I have written about this type of yearning for many years, but before I participated in Wright’s class, I had no idea that what I was saying anything had to do with Buddhism. In my opinion, this verifies the fact that Buddhism, like Psychology, addresses a general malaise–and that malaise has been addressed for centuries in religion, psychology, music, and literature.

Loss of one’s intuition is a manifestation of the problem that causes this sense of yearning:

Loss of Intuition Is A Centuries-Old Problem for Both Women and Men

In her book Women Who Runs With the Wolves, Estes calls this sense of yearning “cravings.”

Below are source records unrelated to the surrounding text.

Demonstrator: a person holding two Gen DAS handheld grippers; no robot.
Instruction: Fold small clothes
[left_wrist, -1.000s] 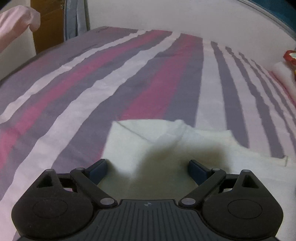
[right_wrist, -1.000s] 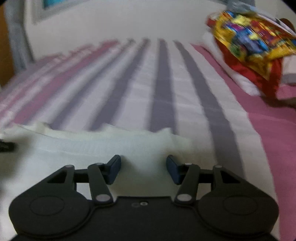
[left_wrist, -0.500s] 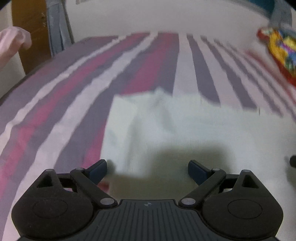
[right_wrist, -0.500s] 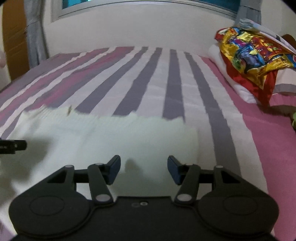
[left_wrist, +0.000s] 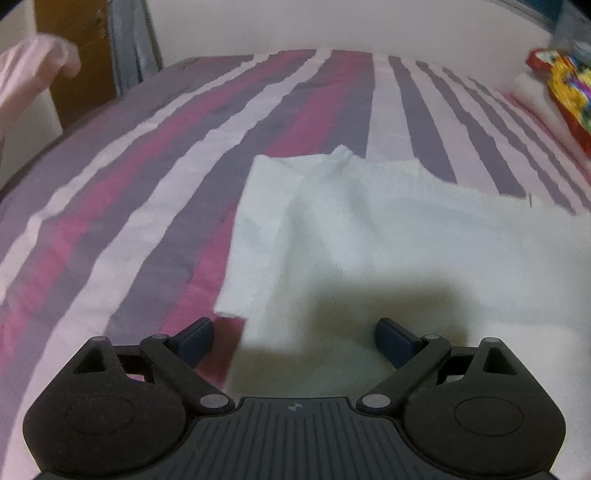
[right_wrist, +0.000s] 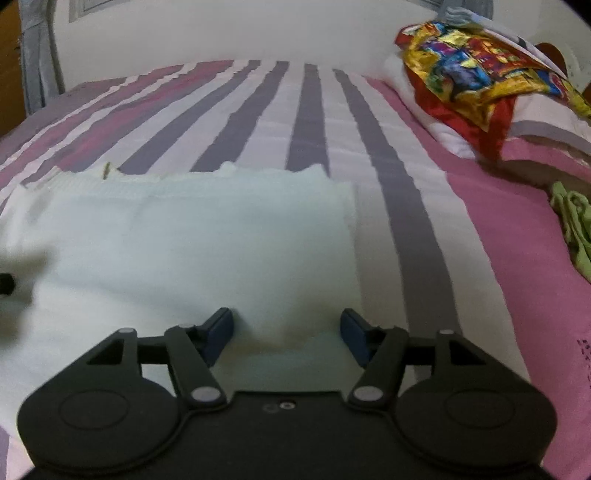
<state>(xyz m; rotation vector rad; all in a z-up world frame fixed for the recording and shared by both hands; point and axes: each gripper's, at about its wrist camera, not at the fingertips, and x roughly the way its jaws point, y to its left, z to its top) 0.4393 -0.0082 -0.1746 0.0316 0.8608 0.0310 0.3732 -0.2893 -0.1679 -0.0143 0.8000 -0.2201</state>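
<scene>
Both claws, left claw (left_wrist: 294, 334) and right claw (right_wrist: 287, 334), stand apart over the white garment (left_wrist: 388, 236); ours right has just widened, probably releasing a finished fold on the bed (right_wrist: 258, 110).

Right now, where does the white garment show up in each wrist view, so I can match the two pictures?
Left wrist view: the white garment fills the centre and right, its left edge running down to just inside the left finger.
Right wrist view: the white garment fills the left and centre, its right edge ending just above the right finger.
Shared landmark: the colourful patterned cloth, far right in both views.
</scene>
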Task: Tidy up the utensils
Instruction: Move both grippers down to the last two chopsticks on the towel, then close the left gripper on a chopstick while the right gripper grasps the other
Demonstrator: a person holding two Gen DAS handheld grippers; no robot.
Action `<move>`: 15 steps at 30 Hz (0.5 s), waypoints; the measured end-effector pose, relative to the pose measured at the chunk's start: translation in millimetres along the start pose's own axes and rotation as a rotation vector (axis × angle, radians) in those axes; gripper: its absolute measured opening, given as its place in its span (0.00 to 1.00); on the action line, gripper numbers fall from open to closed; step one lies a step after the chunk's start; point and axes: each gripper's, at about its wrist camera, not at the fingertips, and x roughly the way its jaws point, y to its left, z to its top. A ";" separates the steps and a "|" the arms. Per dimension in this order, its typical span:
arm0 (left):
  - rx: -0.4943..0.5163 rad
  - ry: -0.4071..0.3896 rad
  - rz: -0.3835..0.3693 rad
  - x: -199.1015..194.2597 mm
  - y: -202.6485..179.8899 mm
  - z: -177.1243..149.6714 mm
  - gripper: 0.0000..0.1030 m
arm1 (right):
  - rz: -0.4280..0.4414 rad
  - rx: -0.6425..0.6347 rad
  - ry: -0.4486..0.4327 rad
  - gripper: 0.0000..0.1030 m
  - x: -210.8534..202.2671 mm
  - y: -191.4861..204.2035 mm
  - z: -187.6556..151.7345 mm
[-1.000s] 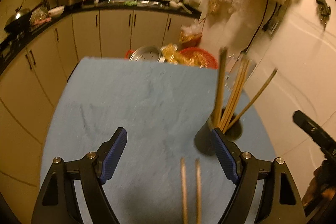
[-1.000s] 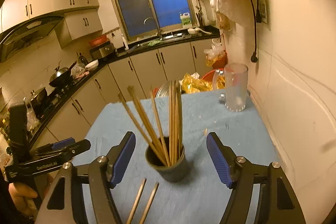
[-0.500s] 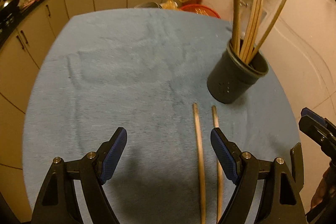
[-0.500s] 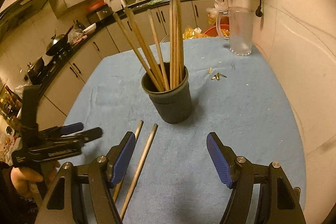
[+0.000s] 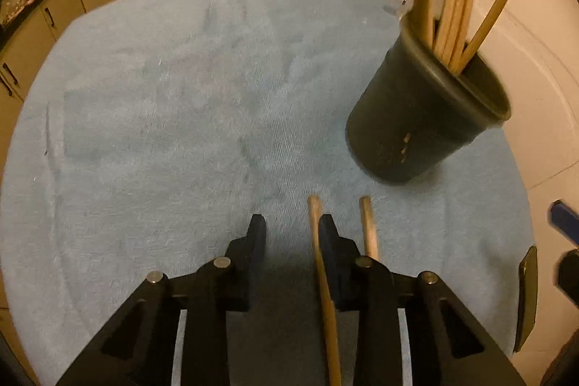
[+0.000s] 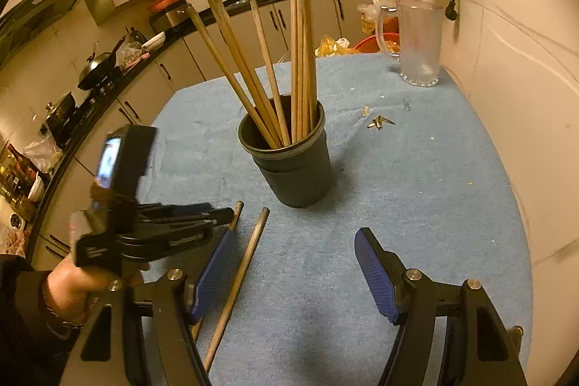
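Observation:
A dark cup (image 6: 293, 165) on the blue cloth holds several wooden chopsticks (image 6: 286, 60); it also shows in the left wrist view (image 5: 423, 125). Two loose chopsticks lie in front of it, one to the left (image 5: 318, 241) and one to the right (image 5: 368, 227). My left gripper (image 5: 291, 227) is low over the cloth, jaws partly closed with a gap, the left chopstick lying just inside its right finger. In the right wrist view the left gripper (image 6: 217, 214) reaches the chopstick tip (image 6: 237, 207). My right gripper (image 6: 293, 263) is open and empty above the cloth, by the other chopstick (image 6: 246, 263).
A clear plastic jug (image 6: 419, 42) stands at the table's far right near the wall. Small scraps (image 6: 378, 122) lie behind the cup. The blue cloth (image 5: 163, 96) covers the round table. Kitchen cabinets and a counter run along the left and back.
My left gripper dropped toward the cloth, moved onto the left loose chopstick, and its jaws narrowed a lot. My right gripper tilted down and closer to the table, still open.

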 end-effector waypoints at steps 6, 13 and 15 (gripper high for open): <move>-0.013 0.016 -0.034 -0.6 11.5 0.8 0.08 | 0.042 0.019 0.074 0.41 41.7 3.2 5.2; -0.045 0.041 -0.061 -13.6 55.8 -10.3 0.08 | 0.089 0.069 0.136 0.39 91.1 17.4 6.8; -0.051 0.044 -0.058 -17.3 63.3 -14.1 0.08 | 0.084 0.051 0.140 0.38 101.2 26.6 7.8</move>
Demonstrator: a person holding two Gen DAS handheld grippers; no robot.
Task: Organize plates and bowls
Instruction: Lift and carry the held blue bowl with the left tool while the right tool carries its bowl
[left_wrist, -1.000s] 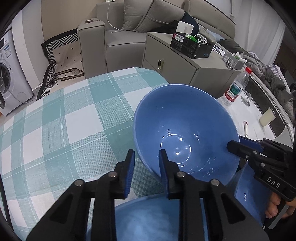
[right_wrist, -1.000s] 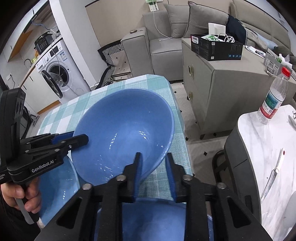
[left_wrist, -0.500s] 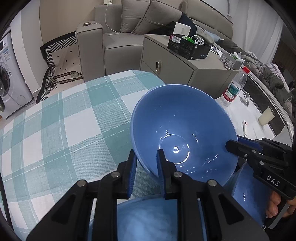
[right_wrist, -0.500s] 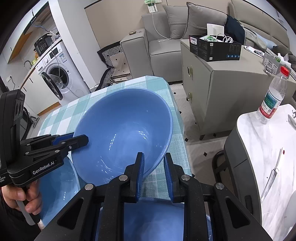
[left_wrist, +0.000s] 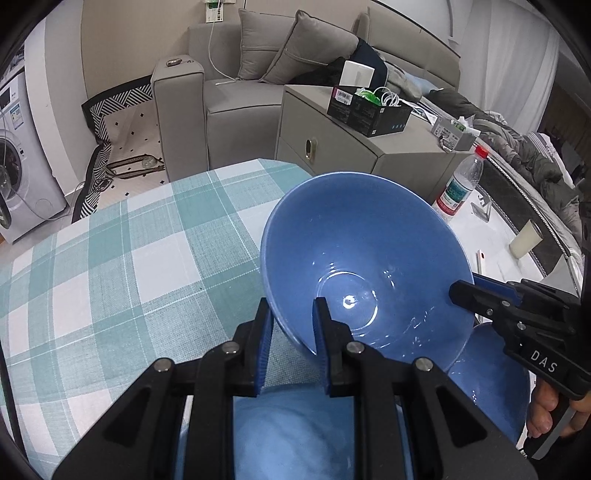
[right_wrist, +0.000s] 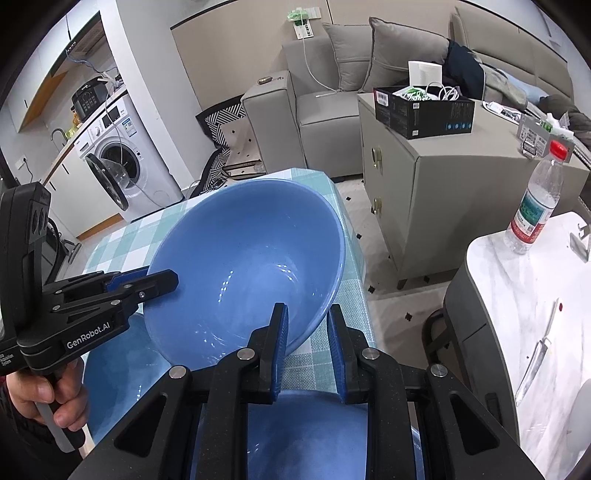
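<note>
blue bowl (left_wrist: 369, 258) rim clamped between both tools' fingers

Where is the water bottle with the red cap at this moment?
In the right wrist view the water bottle stands upright at the right, on the white marble table, beside the grey cabinet. In the left wrist view it stands just beyond the big blue bowl.

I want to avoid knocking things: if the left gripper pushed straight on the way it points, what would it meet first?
The left gripper is already clamped on the rim of the big blue bowl, so that bowl comes first; beyond it probably the checked tablecloth, though depth is unclear.
</note>
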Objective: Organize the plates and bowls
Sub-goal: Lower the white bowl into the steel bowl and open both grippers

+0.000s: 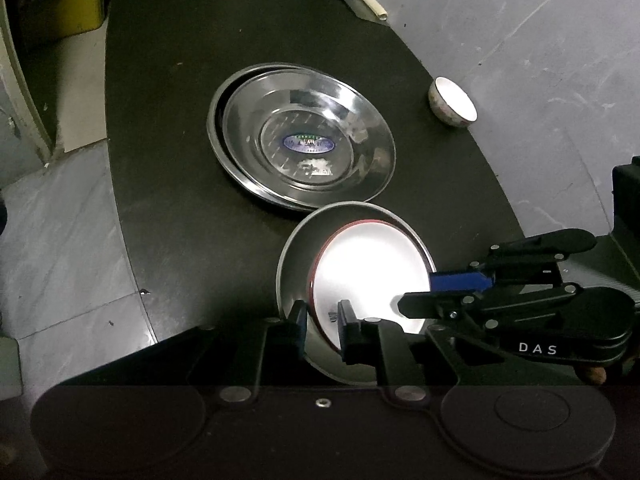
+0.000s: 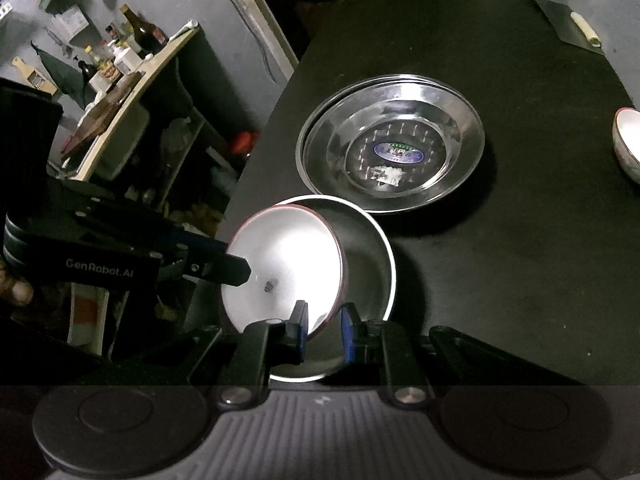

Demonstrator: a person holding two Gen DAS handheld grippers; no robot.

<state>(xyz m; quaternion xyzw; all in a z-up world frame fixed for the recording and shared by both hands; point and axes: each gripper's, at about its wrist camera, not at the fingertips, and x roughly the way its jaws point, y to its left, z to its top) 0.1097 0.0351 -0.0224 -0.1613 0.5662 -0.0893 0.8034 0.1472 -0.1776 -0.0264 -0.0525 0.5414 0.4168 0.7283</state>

“And then there are the cravings.. Oh, la! A woman may crave to be near water, or be belly down, her face in the earth, smelling the wild smell. She might have to drive into the wind. She may have to plant something, pull things out of the ground or put them into the ground. She may have to knead and bake, rapt in dough up to her elbows.
She may have to trek into the hills, leaping from rock to rock trying out her voice against the mountain. She may need hours of starry nights where the stars are like face powder spilt on a black marble floor. She may feel she will die if she doesn’t dance naked in a thunderstorm, sit in perfect silence, return home ink-stained, paint-stained, tear-stained, moon-stained.”
― Clarissa Pinkola Estés, Women Who Run With the Wolves: Myths and Stories of the Wild Woman Archetype

In the 1700s William Blake created an image that expressed his understanding of that yearning or craving: “I Want, I Want, I Want,”

I want! I want!, by William Blake, 1793\

And in 1986, Eric Carle expressed the same feeling in his picture book Papa Please Get the Moon forMe. If you look closely, you will see that Carle has incorporated Blake’s ladder.

Eric Carle’s picture book Papa Please Get the Moon forMe is a story about a little girl who yearns for the moon. and she asks her Papa to get it for her.

Papa set out on a mission to get the moon for his child.

He drags a long, long ladder to the tallest mountain, and he begins to climb from that peak.

After Papa gives the moon to the little girl, she is happy, and she dances — for a short while.

Soon, the moon begins its cycle of change, and once it is tiny again, it slips back into the sky, and the process begins all over again.

In Papa, Please Get the Moon for Me, Eric Carle has alluded to the Seasons and the Circle of Life. Although a young child does know this, he will develop his own sensibilities by reading good picture books. As for the other writers, I agree with Natalie Babbitt, we cannot read enough of other people’s writing. We’ll probably never realize where it will pop up in our own work.